- Directed by: Karm Chawla
- Written by: Karm Chawla; Chandrajit Belliyappa; Anirudh Mahesh;
- Produced by: Pushkara Mallikarjunaiah; Prem Bros;
- Starring: Vinay Rajkumar
- Cinematography: Karm Chawla
- Edited by: Balashankar Menon
- Music by: Songs: Gagan Bedariya Score: Swaroop S. R.
- Production companies: Pushkar Films; BSP Entertainment;
- Release date: 16 December 2022;
- Country: India
- Language: Kannada

= 10 (2022 film) =

Kannada Feature Film

10 is a 2022 Kannada-language film directed by Karm Chawla and starring Vinay Rajkumar in the role of a boxer, Gopal Deshpande as the coach and Anusha Raghunath as the boxer's love interest. The film is a sport drama exploring the life and struggles of a boxer. 10 was announced in May 2019 and the shooting commenced in September 2019, wrapping just three months later in December 2019. It was made with a budget of ₹70 lakh, and the production budget amounted to just under ₹50 lakh, thus setting the stone for a new generation of high quality low-budget Kannada flicks. Before the commencement of principal photography, actor Vinay Rajkumar trained intensely for his role as a Featherweight Boxer by having regular workouts and strict diet regimen for six months.

== Plot ==
The film is a look into the life of a boxer - Vijay Kumar who is accused of doping charges. He believes the culprit behind these changes is his coach who he has a frictional relationship with. Ultimately his struggle and journey along with his love Shruti, his coach and his manager is what the film portrays.

== Cast ==
- Vinay Rajkumar as Vijay Kumar
- Anusha Ranganath as Shruthi
- Gopal Krishna Deshpande as Pradeep Gowda
- Suvin Hegde as Shetty

== Release and reception ==
After experiencing numerous delays and financial constraints following the COVID-19 pandemic, 10 had a small theatrical release on 16 Dec 2022 with minimal publicity and promotions. A week later it was released on the streaming platform Amazon Prime.
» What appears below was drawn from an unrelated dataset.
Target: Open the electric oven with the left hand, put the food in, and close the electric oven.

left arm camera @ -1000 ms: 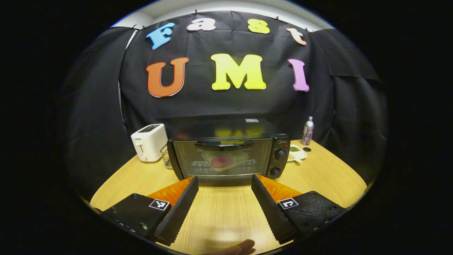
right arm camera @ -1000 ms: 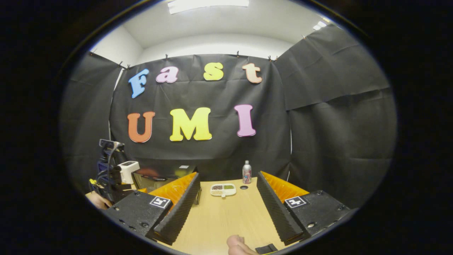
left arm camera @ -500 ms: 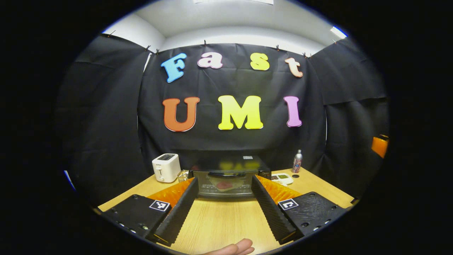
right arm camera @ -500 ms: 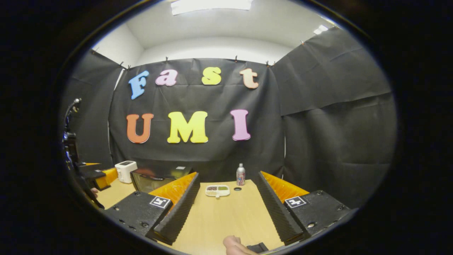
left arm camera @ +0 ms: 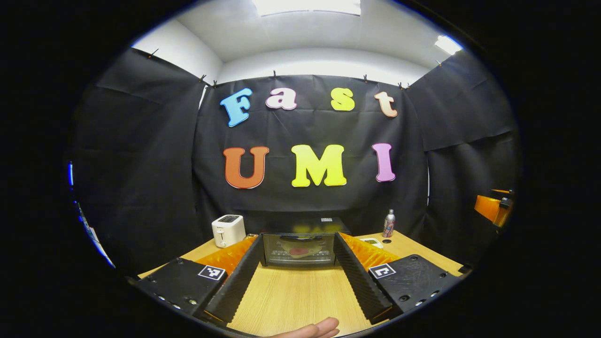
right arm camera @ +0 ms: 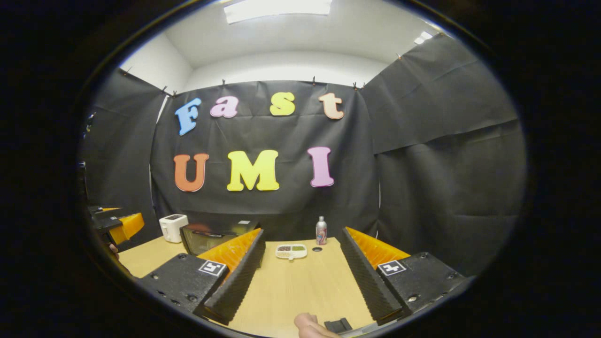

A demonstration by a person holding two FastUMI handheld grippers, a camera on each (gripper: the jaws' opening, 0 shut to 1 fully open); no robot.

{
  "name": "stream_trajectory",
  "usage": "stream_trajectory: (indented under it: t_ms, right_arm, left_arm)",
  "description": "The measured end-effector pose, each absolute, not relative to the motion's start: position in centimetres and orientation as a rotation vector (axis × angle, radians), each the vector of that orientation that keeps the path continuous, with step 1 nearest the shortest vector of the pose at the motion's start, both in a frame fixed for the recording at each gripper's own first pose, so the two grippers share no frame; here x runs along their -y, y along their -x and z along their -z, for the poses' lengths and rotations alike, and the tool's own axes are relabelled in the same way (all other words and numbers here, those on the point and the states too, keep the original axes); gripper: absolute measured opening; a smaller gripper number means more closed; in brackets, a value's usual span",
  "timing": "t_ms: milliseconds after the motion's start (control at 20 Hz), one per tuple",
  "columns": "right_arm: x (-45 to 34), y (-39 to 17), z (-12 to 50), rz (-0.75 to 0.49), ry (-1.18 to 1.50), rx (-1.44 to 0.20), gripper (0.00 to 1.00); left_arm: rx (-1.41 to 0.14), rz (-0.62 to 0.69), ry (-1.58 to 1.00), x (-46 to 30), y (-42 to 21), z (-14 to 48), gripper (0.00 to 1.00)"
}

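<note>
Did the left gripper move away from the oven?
Yes. The left gripper has backed away from the oven and tilted upward: the oven looks much smaller and sits lower between its fingers, with more ceiling showing above.

Left gripper view: low over the wooden table, facing the back wall head-on, the electric oven centred between its own fingers, well back. Right gripper view: similar height, set to the right, facing the same wall; oven off to the left, divided dish and bottle ahead. Shared: oven, white toaster, bottle, table. The object at the far left edge is probably the left gripper.
</note>
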State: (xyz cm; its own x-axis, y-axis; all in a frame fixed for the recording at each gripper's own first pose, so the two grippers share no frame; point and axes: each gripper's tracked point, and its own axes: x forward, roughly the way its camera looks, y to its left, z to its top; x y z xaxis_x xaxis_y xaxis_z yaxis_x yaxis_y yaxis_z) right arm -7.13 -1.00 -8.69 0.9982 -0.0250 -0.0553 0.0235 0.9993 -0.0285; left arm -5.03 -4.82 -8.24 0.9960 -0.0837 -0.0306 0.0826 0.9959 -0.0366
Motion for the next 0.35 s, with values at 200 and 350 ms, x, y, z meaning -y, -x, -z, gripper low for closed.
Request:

Sree Vardhan Vellala for Deccan Herald wrote "One also wonders why the movie is named ‘10’. Except for the protagonist's jersey number, the number 10 has nothing much to do as far the film's theme or its conflicts are concerned."
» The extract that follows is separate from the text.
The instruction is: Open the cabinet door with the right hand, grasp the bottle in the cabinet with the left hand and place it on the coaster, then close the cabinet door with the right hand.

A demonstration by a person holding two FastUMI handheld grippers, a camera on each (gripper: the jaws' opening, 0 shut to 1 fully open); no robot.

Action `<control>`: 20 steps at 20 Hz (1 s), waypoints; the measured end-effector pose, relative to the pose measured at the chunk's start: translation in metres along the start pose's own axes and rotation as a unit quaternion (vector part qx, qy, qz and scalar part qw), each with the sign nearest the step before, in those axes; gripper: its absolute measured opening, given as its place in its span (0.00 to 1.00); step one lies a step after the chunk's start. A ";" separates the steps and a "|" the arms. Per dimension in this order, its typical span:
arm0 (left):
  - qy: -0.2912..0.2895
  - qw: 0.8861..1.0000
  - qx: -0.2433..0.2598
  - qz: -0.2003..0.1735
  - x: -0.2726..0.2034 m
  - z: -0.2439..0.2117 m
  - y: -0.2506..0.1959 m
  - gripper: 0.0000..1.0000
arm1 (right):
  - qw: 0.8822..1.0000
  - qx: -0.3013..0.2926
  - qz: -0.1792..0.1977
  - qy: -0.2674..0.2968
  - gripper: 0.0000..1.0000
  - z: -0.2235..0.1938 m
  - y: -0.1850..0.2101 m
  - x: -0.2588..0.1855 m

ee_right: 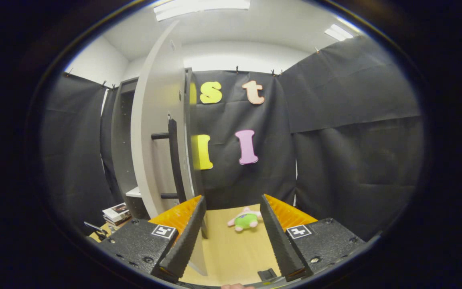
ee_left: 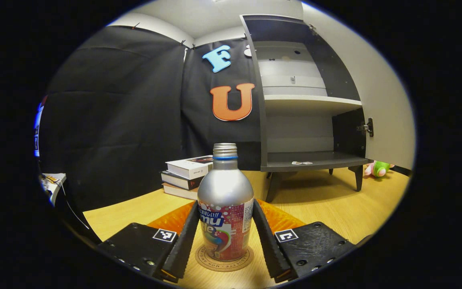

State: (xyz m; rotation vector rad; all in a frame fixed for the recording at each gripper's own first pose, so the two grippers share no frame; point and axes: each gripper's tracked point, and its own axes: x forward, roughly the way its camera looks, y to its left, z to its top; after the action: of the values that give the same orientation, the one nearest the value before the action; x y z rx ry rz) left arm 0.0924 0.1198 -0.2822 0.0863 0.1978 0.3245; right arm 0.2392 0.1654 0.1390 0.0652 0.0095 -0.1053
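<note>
Left tongs (ee_left: 225, 237) sit either side of the bottle (ee_left: 225, 208); can't tell if both fingers touch it. Bottle upright on coaster (ee_left: 223, 263) on tabletop (ee_left: 335, 208). Behind: books (ee_left: 187, 172) stacked left, cabinet (ee_left: 307, 104) w/ door open. Right tongs (ee_right: 231, 237) open, nothing between, near cabinet door (ee_right: 157, 136) & its handle (ee_right: 173, 160). Plush toy (ee_right: 246, 219) lies beyond on tabletop.

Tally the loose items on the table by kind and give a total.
Bottle: 1
Coaster: 1
Books: 3, stacked
Plush toy: 1
Total: 6
</note>
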 end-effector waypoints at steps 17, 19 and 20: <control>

The Times of India wrote "Sports dramas are predictable and Ten is no different. Like every film from that genre, Ten also speaks about the formulaic rise, fall, and rise of the hero. However, what is missing is the edge-of-the-seat adrenaline rush that such films provide. However, the parallels between a coach and student’s life and how a coach tries and fails to salvage his student’s career has been showcased well."

A Sharadhaa of Cinema Express rated 3 out of 5 stars and wrote "Karm Chawla’s film has above-average writing and direction, and hits the required highs, and delivers killer punches at the right moments."